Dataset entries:
BEGIN
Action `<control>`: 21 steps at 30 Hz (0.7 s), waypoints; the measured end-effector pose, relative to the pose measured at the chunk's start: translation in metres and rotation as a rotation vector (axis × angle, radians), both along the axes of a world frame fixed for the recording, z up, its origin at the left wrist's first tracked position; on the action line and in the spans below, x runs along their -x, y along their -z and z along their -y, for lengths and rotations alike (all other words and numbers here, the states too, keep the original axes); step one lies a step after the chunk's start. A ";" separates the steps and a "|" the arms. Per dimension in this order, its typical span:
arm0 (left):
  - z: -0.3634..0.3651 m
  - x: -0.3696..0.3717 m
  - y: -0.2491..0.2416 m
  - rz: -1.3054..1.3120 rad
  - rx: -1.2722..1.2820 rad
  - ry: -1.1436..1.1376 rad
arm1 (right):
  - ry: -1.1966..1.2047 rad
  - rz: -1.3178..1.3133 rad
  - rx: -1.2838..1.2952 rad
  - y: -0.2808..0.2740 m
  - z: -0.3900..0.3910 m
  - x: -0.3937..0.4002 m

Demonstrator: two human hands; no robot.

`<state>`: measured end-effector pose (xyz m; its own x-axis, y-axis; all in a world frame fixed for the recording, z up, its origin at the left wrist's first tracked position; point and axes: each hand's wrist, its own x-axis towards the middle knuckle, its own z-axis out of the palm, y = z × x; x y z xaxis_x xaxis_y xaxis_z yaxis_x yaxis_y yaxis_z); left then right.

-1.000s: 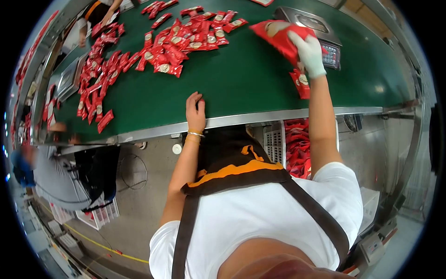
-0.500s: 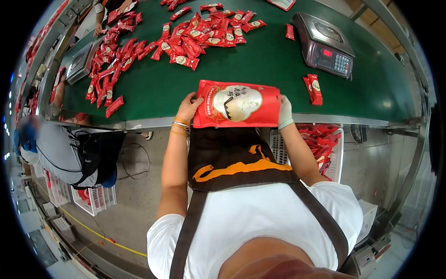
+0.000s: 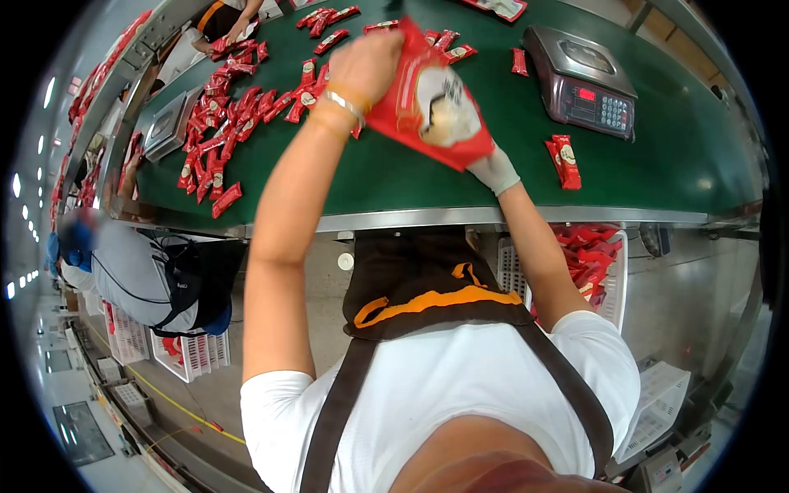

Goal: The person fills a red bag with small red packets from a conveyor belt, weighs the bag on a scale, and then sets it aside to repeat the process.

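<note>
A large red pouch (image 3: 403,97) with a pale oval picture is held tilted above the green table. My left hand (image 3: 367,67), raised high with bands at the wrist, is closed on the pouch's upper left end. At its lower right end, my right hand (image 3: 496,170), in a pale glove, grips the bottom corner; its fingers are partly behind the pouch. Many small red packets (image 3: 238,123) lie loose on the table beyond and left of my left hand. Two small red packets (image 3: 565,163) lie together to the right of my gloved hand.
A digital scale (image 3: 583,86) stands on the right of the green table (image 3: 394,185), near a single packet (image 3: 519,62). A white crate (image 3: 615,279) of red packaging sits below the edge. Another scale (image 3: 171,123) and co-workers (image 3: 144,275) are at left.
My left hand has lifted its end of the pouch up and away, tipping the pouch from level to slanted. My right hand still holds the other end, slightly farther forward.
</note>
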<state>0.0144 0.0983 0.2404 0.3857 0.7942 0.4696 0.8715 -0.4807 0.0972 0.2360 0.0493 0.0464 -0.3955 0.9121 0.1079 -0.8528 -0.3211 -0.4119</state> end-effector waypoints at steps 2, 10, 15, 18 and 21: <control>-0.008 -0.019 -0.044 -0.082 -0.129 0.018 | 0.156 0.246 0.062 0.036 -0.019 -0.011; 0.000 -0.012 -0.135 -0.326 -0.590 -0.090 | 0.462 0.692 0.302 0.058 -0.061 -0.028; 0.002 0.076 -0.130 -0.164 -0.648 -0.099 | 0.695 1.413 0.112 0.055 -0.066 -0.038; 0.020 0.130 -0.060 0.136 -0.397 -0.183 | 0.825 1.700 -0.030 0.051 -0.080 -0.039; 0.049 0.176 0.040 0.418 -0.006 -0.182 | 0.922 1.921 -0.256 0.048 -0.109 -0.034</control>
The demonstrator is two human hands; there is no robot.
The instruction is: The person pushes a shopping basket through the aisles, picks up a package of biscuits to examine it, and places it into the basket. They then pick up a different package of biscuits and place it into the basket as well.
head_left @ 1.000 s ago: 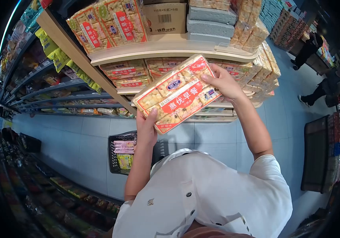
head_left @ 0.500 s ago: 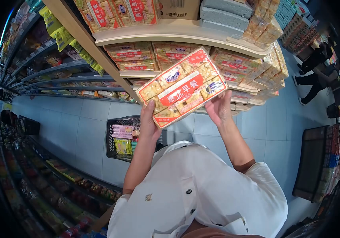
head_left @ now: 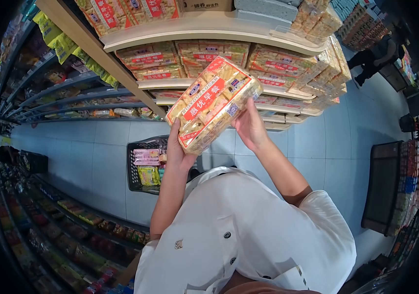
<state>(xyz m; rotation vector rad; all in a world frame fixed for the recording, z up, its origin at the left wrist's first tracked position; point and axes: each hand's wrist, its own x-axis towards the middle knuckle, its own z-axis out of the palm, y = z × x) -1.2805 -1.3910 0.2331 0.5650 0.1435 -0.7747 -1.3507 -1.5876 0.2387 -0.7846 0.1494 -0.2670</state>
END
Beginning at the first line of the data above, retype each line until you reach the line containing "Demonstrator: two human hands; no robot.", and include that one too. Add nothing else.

Action `<control>`: 21 steps at 30 Hz (0.7 s), waypoints; the measured end-effector pose, relative to the pose measured at the chunk's start: translation in metres and rotation as a rotation vector (axis × angle, radians), both along the axes of a world frame fixed for the recording, z up, its origin at the left wrist's first tracked position; on the action line and in the spans below, x runs along their -x, y along their -z and z along their -y, for lengths and rotations alike (all other words and numbers here, the states too, keep the original axes); step one lies a step after the chunk's start. A ";" separates the steps and a "|" the arms. Per dimension in this order, its typical span:
arm0 (left):
  - z: -0.3634..0.3651 m
  - x: -0.3696..0.3717 m
  - y: -0.2491..0.2416 m
  - rz: -1.3054..1.3120 rad
  - rx: -1.2722..1.2820 rad
  - ry: -1.1436..1.1376 rad
arm1 (right):
  - ry: -1.1966..1.2047 rad
  - rz: -1.3178..1.3133 rad
  - rx: -1.2838..1.2952 rad
  - y: -0.2808..0.2740 m
  - z: -0.3900..0.3910 m
  - x: -0.3937..0.4002 m

Demonstrator: two human hands; no robot.

With that, the output is complete.